ABD'nin yeni Başkanı Barack Obama ekibini kurmakla meşgul. Kabinede kimlerin yer alacağı henüz belli değil. Pek çok isim zikrediliyor farklı makamlar ve pozisyonlar için.
Onlardan biri de Susan Elizabeth Rice.

Obama gibi Rice da Afro-Amerikan kökenli. İsmi, zayıf bir ihtimal de olsa, Dışişleri Bakanlığı koltuğuna oturacaklar arasında gösteriliyor.

Kendisine yakıştırılan en güçlü makam ise Ulusal Güvenlik Konseyi Başkanlığı ya da yardımcılığı... Bu da olmaz ise Birleşmiş Milletler'e büyükelçi atanması söz konusu.

Hemen belirtelim, Susan E. Rice ile Bush yönetiminde Dışişleri Bakanı olarak görev yapan Condoleezza Rice arasında herhangi bir akrabalık bağı yok. Ten ve soyadı benzerliği var sadece.

Tabii bir de her iki bayan politikacının ortak özellikleri.

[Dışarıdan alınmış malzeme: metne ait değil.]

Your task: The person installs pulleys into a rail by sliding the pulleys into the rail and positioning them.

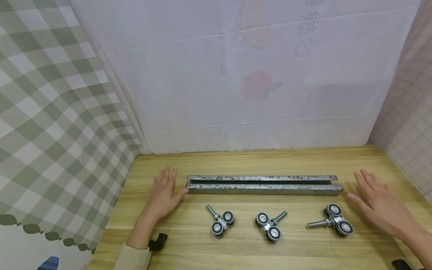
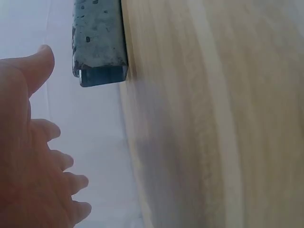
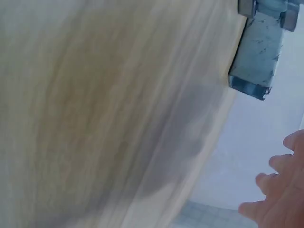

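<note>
A worn metal channel rail (image 1: pixel 264 188), slotted along its top, lies lengthwise across the wooden table. My left hand (image 1: pixel 163 195) is beside its left end, fingers straight and spread, thumb tip close to the rail's corner. Past the right end my right hand (image 1: pixel 379 204) hovers with straight fingers, holding nothing. Between me and the rail lie three roller trolleys with threaded bolts: a left one (image 1: pixel 222 224), a middle one (image 1: pixel 269 227) and a right one (image 1: pixel 338 220), the last nearest my right hand. Both wrist views show a rail end (image 2: pixel 99 42) and the spread fingers.
The wooden table (image 1: pixel 236 255) meets a white printed cloth (image 1: pixel 202 93) at the back. Checkered cloth (image 1: pixel 67 112) hangs on the left, and a pale cloth (image 1: pixel 411 131) borders the right. Black wrist mounts (image 1: pixel 158 242) sit at both wrists.
</note>
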### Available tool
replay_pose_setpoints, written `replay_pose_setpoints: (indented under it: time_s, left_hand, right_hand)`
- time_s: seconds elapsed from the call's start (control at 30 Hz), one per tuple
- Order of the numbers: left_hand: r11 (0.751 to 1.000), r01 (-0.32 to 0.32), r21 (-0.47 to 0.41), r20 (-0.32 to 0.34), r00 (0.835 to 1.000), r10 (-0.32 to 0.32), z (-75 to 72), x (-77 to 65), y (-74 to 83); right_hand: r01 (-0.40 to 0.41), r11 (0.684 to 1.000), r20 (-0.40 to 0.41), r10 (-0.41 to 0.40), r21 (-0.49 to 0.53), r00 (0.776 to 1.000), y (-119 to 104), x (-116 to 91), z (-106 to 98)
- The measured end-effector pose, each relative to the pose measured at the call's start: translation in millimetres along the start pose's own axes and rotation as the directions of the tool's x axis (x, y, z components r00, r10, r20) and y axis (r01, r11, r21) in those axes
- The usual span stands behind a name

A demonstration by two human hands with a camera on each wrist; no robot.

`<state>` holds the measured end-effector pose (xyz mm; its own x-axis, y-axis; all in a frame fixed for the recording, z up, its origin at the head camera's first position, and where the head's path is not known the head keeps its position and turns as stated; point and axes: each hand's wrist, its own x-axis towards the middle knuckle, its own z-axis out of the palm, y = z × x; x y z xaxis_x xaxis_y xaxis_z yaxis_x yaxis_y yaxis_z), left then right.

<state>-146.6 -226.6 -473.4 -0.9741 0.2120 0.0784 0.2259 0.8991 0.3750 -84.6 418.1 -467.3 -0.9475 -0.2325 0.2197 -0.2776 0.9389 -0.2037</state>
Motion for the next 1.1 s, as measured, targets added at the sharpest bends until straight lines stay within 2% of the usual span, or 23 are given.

Uluslararası ilişkiler uzmanı olan Rice'ların öne çıkan en önemli hususiyetleri, açık sözlü olmaları ve düşüncelerini her ortamda rahatlıkla dile getirebilmeleri.

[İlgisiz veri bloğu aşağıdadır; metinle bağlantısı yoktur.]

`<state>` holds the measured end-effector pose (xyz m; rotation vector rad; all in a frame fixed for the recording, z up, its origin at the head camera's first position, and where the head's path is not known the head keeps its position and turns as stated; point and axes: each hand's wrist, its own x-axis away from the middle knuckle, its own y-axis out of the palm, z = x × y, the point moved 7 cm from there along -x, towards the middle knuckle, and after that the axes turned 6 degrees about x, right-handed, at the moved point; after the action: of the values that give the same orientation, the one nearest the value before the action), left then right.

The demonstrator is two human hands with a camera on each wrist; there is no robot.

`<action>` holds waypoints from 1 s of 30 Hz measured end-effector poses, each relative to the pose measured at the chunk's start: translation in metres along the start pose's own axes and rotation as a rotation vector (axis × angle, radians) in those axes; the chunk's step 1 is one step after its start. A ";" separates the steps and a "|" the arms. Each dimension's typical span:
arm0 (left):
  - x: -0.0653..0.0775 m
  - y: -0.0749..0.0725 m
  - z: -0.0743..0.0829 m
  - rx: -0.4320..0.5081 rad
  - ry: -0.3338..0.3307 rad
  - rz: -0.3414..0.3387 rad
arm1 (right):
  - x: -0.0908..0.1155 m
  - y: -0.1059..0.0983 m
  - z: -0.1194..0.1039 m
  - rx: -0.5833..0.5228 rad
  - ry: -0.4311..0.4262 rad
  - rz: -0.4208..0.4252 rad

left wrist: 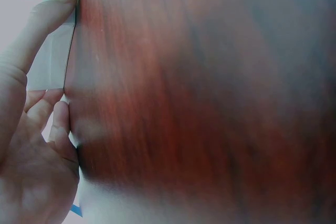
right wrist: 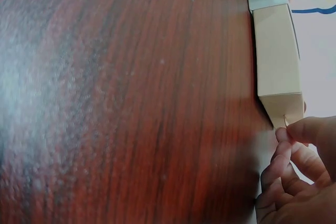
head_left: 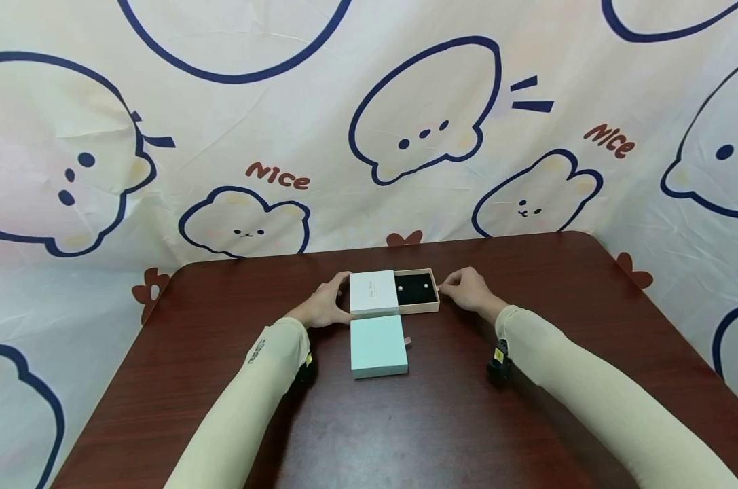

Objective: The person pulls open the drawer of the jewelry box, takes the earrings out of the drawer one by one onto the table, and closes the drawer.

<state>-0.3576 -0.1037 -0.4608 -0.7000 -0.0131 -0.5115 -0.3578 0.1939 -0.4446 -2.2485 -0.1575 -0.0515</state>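
Observation:
A white jewelry box sleeve (head_left: 372, 292) lies on the table, its drawer (head_left: 420, 309) slid partway out to the right. Inside the drawer is a black insert (head_left: 413, 290) bearing two small pearl-like studs. My left hand (head_left: 324, 302) grips the sleeve from its left side, thumb at the near edge and fingers at the far edge. At the drawer's right end, my right hand (head_left: 468, 288) pinches the small pull ribbon (right wrist: 285, 121) between thumb and finger. Just in front of the white sleeve sits a closed mint-green box (head_left: 378, 346), a short tab (head_left: 408, 341) on its right side.
The boxes rest near the far side of a dark reddish-brown wooden table (head_left: 369, 428). Behind it and at both sides hangs a pale cloth (head_left: 332, 122) printed with cartoon outlines.

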 end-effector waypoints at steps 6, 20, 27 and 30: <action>0.000 0.000 -0.003 -0.003 0.000 0.004 | 0.002 -0.002 0.000 0.000 -0.017 0.011; 0.004 0.000 -0.001 -0.003 -0.011 0.006 | 0.002 -0.003 0.004 -0.003 -0.002 0.013; 0.000 0.000 0.000 -0.001 0.000 0.004 | 0.001 -0.004 0.007 0.002 -0.001 0.032; 0.000 0.000 0.000 0.001 -0.001 0.000 | 0.001 -0.005 0.009 0.003 0.002 0.036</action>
<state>-0.3577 -0.1033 -0.4611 -0.6993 -0.0139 -0.5116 -0.3579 0.2040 -0.4469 -2.2471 -0.1158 -0.0346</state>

Cumhuriyetçiler de Demokrat Partililer de memnun: "Onların da bir Rice'ı var, bizim de..."

***

Daha henüz Obama'nın ismi duyulmamışken, onun yakın çevresinde yer alan isimlerin başında gelen Susan Rice, Washington'ın elit siyah ailelerinden birinin kızı olarak 17 Kasım 1964 tarihinde dünyaya gelir.

İlk olarak Ulusal Katedral Okulu'nda eğitim görür. Ardından Stanford Üniversitesi'ne gider. Akademik kariyerini İngiltere'de Oxford Üniversitesi'nde tamamlar.

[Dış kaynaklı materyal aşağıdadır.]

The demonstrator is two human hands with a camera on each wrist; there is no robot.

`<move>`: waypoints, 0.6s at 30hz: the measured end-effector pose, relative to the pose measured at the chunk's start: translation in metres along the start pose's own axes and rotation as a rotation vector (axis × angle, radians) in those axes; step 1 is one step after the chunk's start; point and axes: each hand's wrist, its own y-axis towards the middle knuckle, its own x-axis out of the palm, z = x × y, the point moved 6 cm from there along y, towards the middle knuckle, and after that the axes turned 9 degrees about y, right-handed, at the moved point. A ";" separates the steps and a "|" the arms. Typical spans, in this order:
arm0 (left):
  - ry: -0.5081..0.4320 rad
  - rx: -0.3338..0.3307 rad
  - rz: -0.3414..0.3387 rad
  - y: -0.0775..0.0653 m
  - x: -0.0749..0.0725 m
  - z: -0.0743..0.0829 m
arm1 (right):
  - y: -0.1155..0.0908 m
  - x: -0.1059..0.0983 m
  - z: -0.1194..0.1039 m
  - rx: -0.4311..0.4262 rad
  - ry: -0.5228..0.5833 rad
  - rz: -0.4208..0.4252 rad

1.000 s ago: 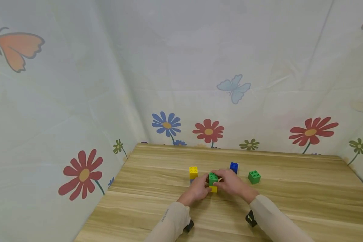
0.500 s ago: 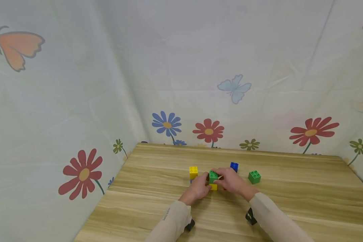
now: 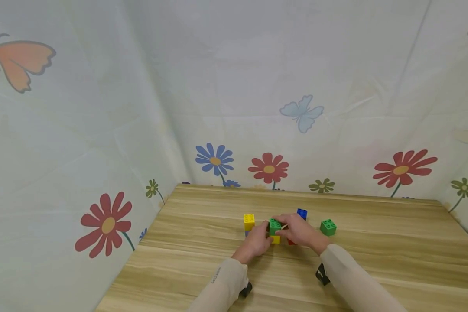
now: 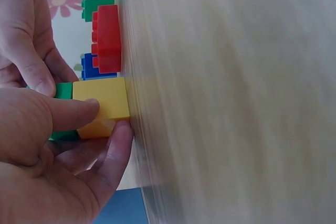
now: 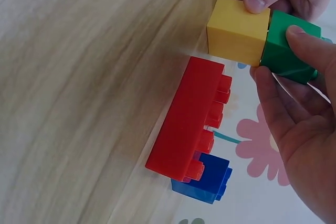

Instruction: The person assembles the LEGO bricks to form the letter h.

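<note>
My left hand [image 3: 257, 240] pinches a yellow toy building brick [image 4: 102, 103] between thumb and fingers, low against the wooden table. A green building brick [image 5: 290, 48] sits on top of the yellow one, and my right hand [image 3: 298, 229] grips it from the other side. In the right wrist view the two bricks stand in line, with at most a thin seam between them. Just right of the pair a long red brick [image 5: 186, 119] lies studs up on the table, mostly covered by my right hand in the head view.
Beside my left hand stands a yellow brick [image 3: 249, 221] on a blue brick [image 3: 247, 233]. A dark blue brick [image 3: 302, 213] is behind my right hand, and another green brick [image 3: 328, 227] lies farther right. A flowered cloth [image 3: 234, 86] hangs behind the wooden table [image 3: 374, 242].
Both hands and the green-and-yellow pair have shifted slightly away from me. More of the red brick shows beneath my right hand. The other bricks have stayed put.
</note>
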 end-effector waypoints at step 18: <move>-0.064 -0.025 -0.002 0.001 0.001 0.002 | 0.003 -0.002 0.003 0.011 -0.045 -0.028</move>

Susan Rice ilk eğitimi ailesinden alır aslında. Babası Emmett J. Rice, ırkını avantaj ve dezavantaj olarak asla kullanmamasını tavsiye eder ona. Bu öğüdü kulağına küpe yapan Rice da, genç bir kız olarak başkentin (District of Columbia) ilk Amerikalı senatörü olmayı hayal eder.

Her daim siyasetin konuşulduğu ve politikacıların eksik olmadığı bir evde büyür. Henüz 9 yaşındayken dönemin ABD Başkanı Nixon'ın istifa ettiği haberini ailesine haber verir mesela.

Aile dostlarından biri, Bill Clinton döneminde Dışişleri Bakanı olan Madeleine Albright'tır. Annesi Lois Dickson Fitt'ın yakın arkadaşı olan Albright, Susan Rice'ın Dışişleri Bakanlığı'nda çalışmasına da vesile olur.

O günü şöyle anlatır Albright:

-Susan yemin ederken sanki aileden biri olarak ben yemin ediyormuşum gibi duygulandım.

***

Bill Clinton döneminde sekiz yılını Dışişleri Bakanlığı'nda ve Beyaz Saray'da geçirir.

1993-1997 yılları arasında Ulusal Güvenlik Konseyi üyesi sıfatıyla görev yapar. Ardından Afrika'dan sorumlu dışişleri bakan yardımcısı olarak Hariciye'de çalışır. Bill Clinton, 20 Ocak 2001'de makamını George W. Bush'a bırakınca o da 2002 yılında Brookings Enstitüsü'ne geçer.

Demokrat Parti başkan adayı John Kerry'nin seçim kampanyasında yer alır. Kerry seçimlerde Bush'a mağlup olunca, Phoenix Girişimi adı altında bir grup kurar 2005 yılında. Ardından "Stratejik Önderlik: 21. Yüzyıl Ulusal Güvenlik Stratejisi için Çerçeve" başlıklı bir rapor hazırlar.

***

Lafını eğip bükmeyen, düşüncelerini kolayca muhataplarına aktarabilen pervasız bir diplomat olarak nitelendiriliyor Susan Rice. Açık sözlülüğü ile diplomatlığı nasıl bağdaştırdığını ise şöyle anlatıyor:

-Olmak istediğimde ben bir diplomat gibi davranabilirim. Fakat çok da sabırlı biri değilim bu konuda.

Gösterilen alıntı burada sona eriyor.